This year’s theme ‘Be safe. Be healthy. Because ….” is left blank deliberately to allow you and your colleagues to include your own reasons. Each work Safe Work Australia will highlight a different reason in detail:
Be safe. Be healthy. Because your actions can support physical and mental health at work.
Be safe. Be healthy. Because your family/friends/pets are waiting to welcome you home.
Be safe. Be healthy. Because it makes good business sense.
Be safe. Be healthy. Because there’s so much to look forward to.
Safe Work Australia’s website has some fantastic resources for you and your company to use to bring awareness to safety in the workplace:
- Download the National Safe Work Month electronic information kit and raise awareness within your organization here
- Download the free National Safe Work Month smart phone application and keep up to date with safety event near you here
- Read safety statistics & watch a virtual seminar here
Broadcast daily throughout National Safe Work Month in October, the Virtual Seminar Series showcases the latest thinking, innovation and research in work health and safety.
Broadcast daily throughout National Safe Work Month in October, the Virtual Seminar Series showcases the latest thinking, innovation and research in work health and safety and examines how work can be designed so that workers are safe and businesses more productive.

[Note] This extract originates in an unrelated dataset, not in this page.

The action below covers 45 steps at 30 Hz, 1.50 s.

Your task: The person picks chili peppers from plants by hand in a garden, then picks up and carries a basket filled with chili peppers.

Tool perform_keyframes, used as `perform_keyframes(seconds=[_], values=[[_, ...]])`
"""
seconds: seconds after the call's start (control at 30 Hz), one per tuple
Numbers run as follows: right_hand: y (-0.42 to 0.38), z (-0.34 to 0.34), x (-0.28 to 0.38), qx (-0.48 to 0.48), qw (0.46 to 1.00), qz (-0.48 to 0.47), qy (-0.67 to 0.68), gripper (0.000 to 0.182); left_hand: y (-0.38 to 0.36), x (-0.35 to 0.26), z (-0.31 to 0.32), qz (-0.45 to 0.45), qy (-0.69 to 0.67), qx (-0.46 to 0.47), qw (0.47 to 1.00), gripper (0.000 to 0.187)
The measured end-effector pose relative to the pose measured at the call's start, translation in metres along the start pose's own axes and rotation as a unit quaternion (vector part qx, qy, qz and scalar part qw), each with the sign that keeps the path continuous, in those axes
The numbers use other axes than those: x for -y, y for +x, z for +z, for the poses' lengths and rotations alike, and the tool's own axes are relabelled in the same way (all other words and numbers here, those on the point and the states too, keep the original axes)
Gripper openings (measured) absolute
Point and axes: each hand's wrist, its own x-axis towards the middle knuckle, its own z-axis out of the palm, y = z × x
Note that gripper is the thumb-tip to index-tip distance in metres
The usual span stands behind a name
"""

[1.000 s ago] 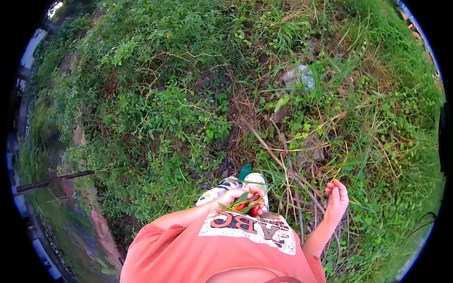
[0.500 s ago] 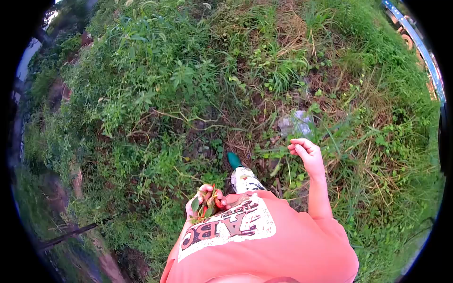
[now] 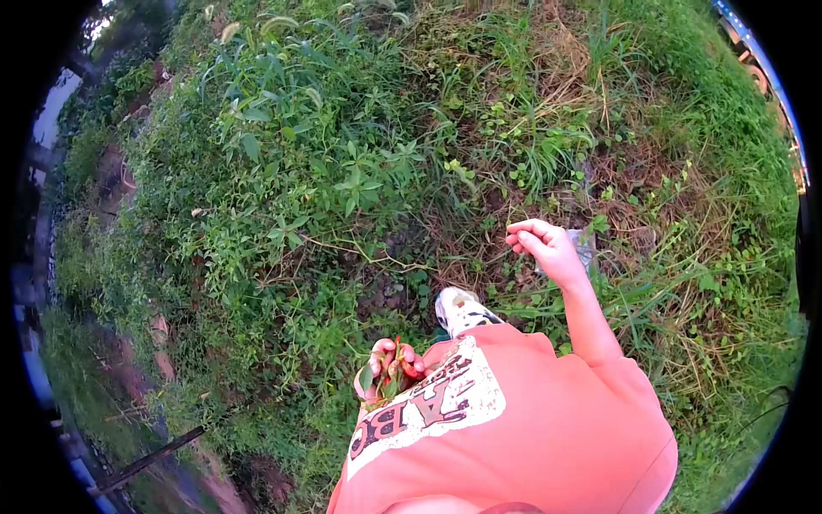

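My left hand (image 3: 366, 387) is held against the front of my coral shirt (image 3: 548, 420), its fingers wrapped round a small bunch of red peppers (image 3: 409, 369) with some green leaves and stems. Out ahead over the weeds is my right hand (image 3: 550, 250), thumb and fingers drawn together in a pinch. Whatever may be between those fingertips is too small to make out. Just behind that hand, a pale plastic scrap (image 3: 586, 243) lies on the ground, partly covered by it. Leafy green plants (image 3: 355, 184) grow ahead of me on the left.
One patterned trouser leg (image 3: 465, 313) shows below me among the weeds. Dry straw (image 3: 561, 64) and grass cover the ground ahead. A dark bar (image 3: 154, 458) slants at lower left, and a blue rail-like structure (image 3: 762, 64) stands at far upper right.
The view has shifted, and my leg has moved with the green boot now mostly hidden. My right hand has moved slightly up and left, now overlapping the plastic scrap. My left hand still holds the peppers.
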Motion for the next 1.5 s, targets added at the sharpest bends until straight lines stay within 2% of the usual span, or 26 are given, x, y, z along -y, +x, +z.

Ann Sherry, Chair of Safe Work Australia, said that this year’s seminars will look at how getting the design of work right from the start can improve safety while simultaneously saving money, improving efficiency, and making business more productive.
“Good work design gives the highest level of protection against harm… It also enhances business success and productivity and workers’ health and wellbeing,” explained Ms Sherry.
An initiative under the Australian Work Health and Safety Strategy, the seminars are interactive and will involve live broadcasts and online Q&A sessions. Each seminar will be accompanied by a range of work health and safety resources including case studies, research and data.
Michelle Baxter, CEO of Safe Work Australia, said the seminars feature business leaders, academics and work health and safety experts sharing ideas, experiences, skills and knowledge to improve the lives of Australian workers.
“Sadly, as at 10 September, 111 Australian workers have been killed at work this year,” Ms Baxter said.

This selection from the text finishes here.